Barroso lavas in the Colca area include predominantly andesitic and trachyandesitic flows covering an area of approximately 320 km2. In the case of the Barroso group, the emplacements are contiguous lavas that occur as transversal flows, as andesitic domes, and occasionally as rhyolitic domes. At the Chivay source, two vents dating to the Barroso formation occur at Cerro Ancachita and Cerro Hornillo, and at the highest peak in the Centro Huarancante formation named Nevado Huarancante, to the south. Transversal flows and crests emanating from these flows created adjacent peaks such as Cerro Saylluta and Cerro Llallahue. Lavas, silicic coulee flows, and viscous volcanic breccias flowed from these vents and traveled up to 15km, into the Block 3 study area to the east. Curiously, in the Cailloma quadrangle study, immediately north of Chivay, Barroso group volcanism in the Cailloma caldera was dated to the Pleistocene rather than the Pliocene epoch (Davila M. 1988). The important distinction is that recent dating of Cailloma caldera deposits (Noble, et al. 2003: 35) appear to pre-date the Barroso group flows that are responsible for tool-quality obsidian formation in the western Cordillera.

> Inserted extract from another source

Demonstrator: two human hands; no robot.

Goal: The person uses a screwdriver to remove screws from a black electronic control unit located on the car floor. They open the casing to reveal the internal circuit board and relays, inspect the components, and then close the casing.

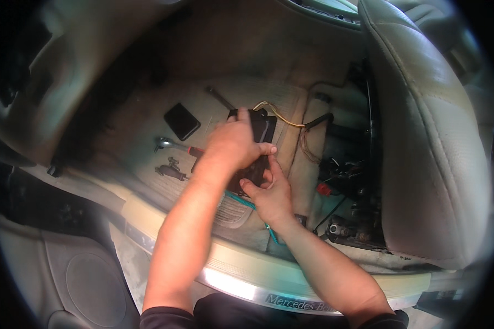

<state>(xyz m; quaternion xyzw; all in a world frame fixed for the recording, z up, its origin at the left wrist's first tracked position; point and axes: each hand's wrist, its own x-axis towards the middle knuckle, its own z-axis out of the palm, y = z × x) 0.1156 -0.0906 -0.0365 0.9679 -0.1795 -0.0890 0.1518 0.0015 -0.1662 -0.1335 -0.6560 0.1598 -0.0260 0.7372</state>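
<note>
Black and boxy, a small module sits on the beige floor mat of a car footwell, held between both hands. The left hand covers its top, fingers clenched around the upper edge. The right hand grasps the lower end, thumb pressed on its face. A yellow wire loops out from the module's top. To the left lie a ratchet wrench, a dark phone and some bolts. A tan leather seat stands at right.
</note>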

At the Chivay obsidian source, Barroso group flows are superimposed on Tacaza levels, and both groups have been eroded and incised by later fluvial and glacial erosion. It is proposed by Burger et al. (1998: 205) that obsidian occurs at the Chivay obsidian source where silica rich magma from Barroso eruptions cooled rapidly when the flows contacted the older Tacaza group deposits. The emplacement of Barroso group obsidian flows will be discussed in more detail below.
Figure 4-19. Detail of Chivay source, Maymeja area with INGEMMET geological map units shown on ASTER scene from Sept 2000. Contact between TTa and TBa on the west appears offset and likely conforms to the horseshoe shaped valley. Yellow arrow shows direction of glacial striations.The Maymeja area is a depression surrounded by transversal flows and domes that appear to have been heavily glaciated in the Pleistocene epoch. The Maymeja depression contains certain features that resemble those of a volcanic caldera resulting from eruption-induced subsidence and collapse. However, further consultation with volcanologists indicates that the Maymeja depression is likely nota caldera. The characteristics that do suggest that Maymeja is a caldera include: a circular, steep-walled perimeter, occasional ignimbritic deposits, the Anchachita and Hornillo vents located along the margins, and remnant vent-like features in the center of the Maymeja area (Fisher and Schmincke 1984: 360;Karátson, et al. 1999;Szakács and Ort 2001). However, the small size (2 km diameter), an irregular southern and breached western margin, and overall paucity of ignimbritic materials in the region suggest, rather, that the margins of this area were defined by highly viscous rhyolitic lava flows from Ancachita and Hornillo that were subsequently eroded into the circular form of a cirque, particularly on the south-facing (heavily glaciated) slopes, as a result of abundant Pleistocene glaciation. An example of a large Pliocene caldera is the Cailloma caldera that dominates the Cailloma quadrangle immediately to the northwest of the Chivay area (Davila M. 1988). Rather, the Maymeja area can be more generally described as a volcanic depression that underwent significant glaciation during periods subsequent its Pliocene formation.